Lesson 2: Data Preparation

Banner.

Data Preparation

Data preparation is a very vital aspect of a data science project because real-world data is typically messy and needs some cleaning and preparation. Data preparation involves transforming a dataset and making it ready for analysis. Data preparation is sometimes called preprocessing.

Banner.

Data Preparation Tasks

There are different tasks involved in data preparation:

Data Cleaning

Remove noise and handle inconsistencies: Eliminate inaccurate or irrelevant data points, correct errors and ensure data uniformity. I usually check unique values for each variable that would be needed for analysis downstream to ensure that the unique values are acceptable.

For example, sometimes, you may find the values of gender column spelled as Male and sometimes male. Such values need to be normalized. If you find a negative value under an income column, that is a value that needs to be handled as such values can throw off the results of your analysis.

Filtering: Selectively remove or keep certain data points based on specific criteria. It’s often used to clean a dataset by removing irrelevant, redundant, or noisy data, or by focusing on specific subsets of data that are more relevant to the analysis or model. Filtering could be based on a condition, time, threshold, or features.

Check and handle missing values: Impute missing data or handle them appropriately. Missing data can distort the distribution of features in a dataset if not handled correctly. If missing values are not correctly treated, the results of the data analysis can be misleading. Hence, handling missing values in a dataset is crucial for ensuring the quality and accuracy of your analysis or model.

Missing values can be handled in various removing dropping columns or rows or through imputation. Eliminate rows or columns with missing data can reduce the sample size of your data, and can cause your data to be skewed if the missingness mechanism is not MCAR. Imputation methods for handling messing data include:

  • Simple imputation: Replace missing values with estimates such as mean, median or mode. Use simple imputation if the missingness mechanism is MCAR and if at least 70-80% of the data for the feature in question is present. This ensures that the imputed mean, median or mode is representative of the distribution of that feature.
  • Forward/backward fill: Use previous (forward fill) or subsequent (backward fill) available values to fill missing entries. This imputation methods are commonly used in time series data preparation.
  • Linear interpolation: This involves the estimation of a missing values based on the linear relationship between the nearest known data points.
  • Model-based: Use models to predict and fill in missing values.
  • Indicator variables: Add an indicator value to represent missingness, especially for a categorical column.
  • Multiple imputation: Create multiple imputed datasets, analyze them separately, and combine the results to account for uncertainty in missing data.

Data Transformation

Scaling: Scaling is a technique used to adjust the range and distribution of numerical features in a dataset. These methods are crucial for machine learning models, especially those that rely on distance-based algorithms like k-NN. Scaling ensures that features are on a comparable scale to improve model performance and prevent bias toward certain features with larger numerical ranges.

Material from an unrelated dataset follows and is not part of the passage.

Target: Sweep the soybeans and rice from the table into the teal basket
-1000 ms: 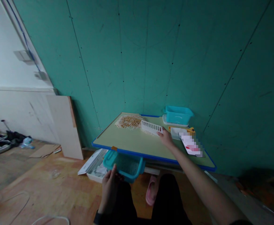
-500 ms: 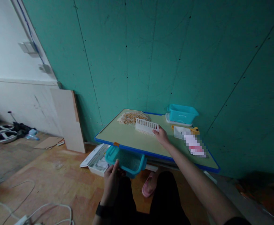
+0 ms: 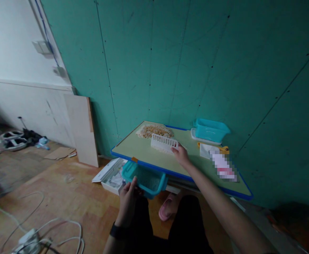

Categorical encoding: Converting categorical data into numerical representations (e.g., one-hot encoding, label encoding) is necessary because categorical values are typically represented as text, and algorithms require numerical formats for processing.

Binning: Dividing continuous data into discrete intervals, ranges or “bins.” For example continuous age data can be converted into age groups such as children, teens, young adults.

Other transformations: Other transformations may include converting data from long to wide format or vice versa. Pivoting also transforms a dataset, as well as grouping and aggregating data through a group-by mechanism. Sometimes, columns, especially categorical ones, can be concatenated.

Feature Engineering

Feature selection: Reducing the number of features by selecting the most relevant features. The goal of feature selection is to improve the performance of machine learning models by removing irrelevant, redundant, or noisy features. Feature selection reduces the complexity of the model, hence can reduce overfitting, improve accuracy, and increase computational efficiency.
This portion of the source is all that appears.